Even with local testing, we run one more safety check during deploy: a fresh clone of the target database is spun up, the migration is applied there first, and only if it succeeds does PostKit apply to the real target.

deploy:
1. Clone target DB to a new local container
2. Run the migration on that clone
3. If it fails → stop, report the error, touch nothing
4. If it succeeds → apply to the real target

This catches the rare case where your local clone diverged from the target (e.g. someone else applied a manual change directly to staging).


pgschema: Diff Instead of Write

PostKit uses pgschema to generate migration SQL. Rather than writing ALTER TABLE statements by hand, you declare the desired state in SQL files:

-- db/schema/public/tables/users.sql
CREATE TABLE public.users (
id UUID PRIMARY KEY DEFAULT gen_random_uuid(),
email TEXT NOT NULL UNIQUE,
name TEXT -- added this
);

postkit db plan compares this file against the current database state and generates the minimal diff:

ALTER TABLE public.users ADD COLUMN name TEXT;

You don't write the migration — you write the schema.
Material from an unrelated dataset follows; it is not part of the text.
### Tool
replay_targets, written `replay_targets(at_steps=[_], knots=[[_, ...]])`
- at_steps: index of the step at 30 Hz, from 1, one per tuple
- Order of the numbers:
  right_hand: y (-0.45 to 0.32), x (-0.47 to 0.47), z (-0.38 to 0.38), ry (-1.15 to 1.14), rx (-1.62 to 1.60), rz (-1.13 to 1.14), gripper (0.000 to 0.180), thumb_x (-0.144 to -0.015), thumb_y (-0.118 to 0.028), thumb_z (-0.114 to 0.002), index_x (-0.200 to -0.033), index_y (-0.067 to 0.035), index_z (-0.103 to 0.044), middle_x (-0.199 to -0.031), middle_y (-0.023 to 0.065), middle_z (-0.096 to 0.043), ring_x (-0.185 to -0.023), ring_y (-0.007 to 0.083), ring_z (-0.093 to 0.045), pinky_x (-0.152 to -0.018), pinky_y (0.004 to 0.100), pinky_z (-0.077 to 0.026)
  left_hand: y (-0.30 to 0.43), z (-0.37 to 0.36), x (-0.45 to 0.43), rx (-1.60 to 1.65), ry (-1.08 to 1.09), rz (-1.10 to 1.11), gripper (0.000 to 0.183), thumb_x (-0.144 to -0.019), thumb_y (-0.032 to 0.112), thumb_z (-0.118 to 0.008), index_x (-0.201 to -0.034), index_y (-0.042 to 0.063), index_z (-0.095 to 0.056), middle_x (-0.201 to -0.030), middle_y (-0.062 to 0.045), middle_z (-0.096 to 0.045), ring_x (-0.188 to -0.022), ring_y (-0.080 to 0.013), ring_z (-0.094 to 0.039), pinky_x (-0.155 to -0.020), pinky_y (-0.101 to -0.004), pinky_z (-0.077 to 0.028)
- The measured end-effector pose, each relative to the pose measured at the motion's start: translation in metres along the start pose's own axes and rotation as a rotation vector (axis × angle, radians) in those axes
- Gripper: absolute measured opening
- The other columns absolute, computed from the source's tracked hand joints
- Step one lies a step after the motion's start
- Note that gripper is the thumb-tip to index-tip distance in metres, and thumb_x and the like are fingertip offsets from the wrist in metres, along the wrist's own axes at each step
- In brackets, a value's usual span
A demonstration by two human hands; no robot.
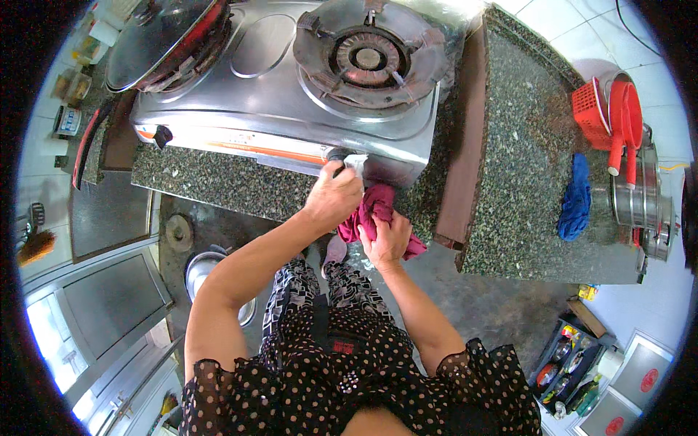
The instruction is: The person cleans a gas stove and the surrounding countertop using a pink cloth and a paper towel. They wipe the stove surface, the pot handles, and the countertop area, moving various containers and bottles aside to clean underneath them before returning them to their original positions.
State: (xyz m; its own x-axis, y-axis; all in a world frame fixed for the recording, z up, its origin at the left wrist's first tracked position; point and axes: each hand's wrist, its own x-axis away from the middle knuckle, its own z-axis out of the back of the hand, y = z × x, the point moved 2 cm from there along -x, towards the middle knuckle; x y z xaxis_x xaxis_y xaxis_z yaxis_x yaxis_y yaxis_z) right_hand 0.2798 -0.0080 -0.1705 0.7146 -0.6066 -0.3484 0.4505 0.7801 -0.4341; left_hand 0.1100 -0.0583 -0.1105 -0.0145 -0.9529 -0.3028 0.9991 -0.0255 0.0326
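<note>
My left hand (pixel 334 195) is at the front right of a stainless steel gas stove (pixel 262 109), its fingers at the black right-hand control knob (pixel 339 154). A small white piece (pixel 357 161), perhaps paper or cloth, sticks out from its fingers. Just to the right and lower, my right hand (pixel 388 240) grips a crumpled magenta cloth (pixel 376 204) at the front edge of the granite counter (pixel 229 177). The cloth hangs partly below the hand. The right burner (pixel 368 57) is bare of any pan. Another black knob (pixel 162 136) is on the left of the stove's front.
A red pan with a glass lid (pixel 163 43) rests on the left burner, its long handle (pixel 90 147) jutting forward. On the right-hand granite counter (pixel 523 163) lie a blue cloth (pixel 575 199), red baskets (pixel 591 117) and steel pots (pixel 635 196). A metal basin (pixel 202 270) is on the floor.
</note>
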Motion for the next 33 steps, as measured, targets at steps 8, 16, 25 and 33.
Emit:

The tool figures out what needs to change.


What This Workflow Prevents

ProblemTraditional workflowPostKit session workflow
Large table lockDiscovered in productionDiscovered on local clone with real data
FK constraint on existing dataMay pass on empty stagingFails on apply against real data
Wrong type castSilent data lossError during local apply
Schema drift between envsSilent until deploy failsCaught by dry-run before deploy
Human-written ALTER TABLE bugsTypos reach productionpgschema generates the SQL

The Trade-off

The session approach costs you the time to clone the database at the start. For a 10GB database, that can be 2–5 minutes. For most teams this is a worthwhile investment — the alternative is discovering production issues after deployment.

For databases where a full clone is impractical (100GB+), you can use a representative subset or a pre-existing local PostgreSQL instance by setting localDbUrl in postkit.secrets.json. PostKit then skips the clone and connects directly.


Getting Started

npm install -g @appritech/postkit
postkit init
postkit db remote add prod "postgres://..." --default
postkit db start # clone happens here

From there, edit your schema files and run postkit db plan to see what changes.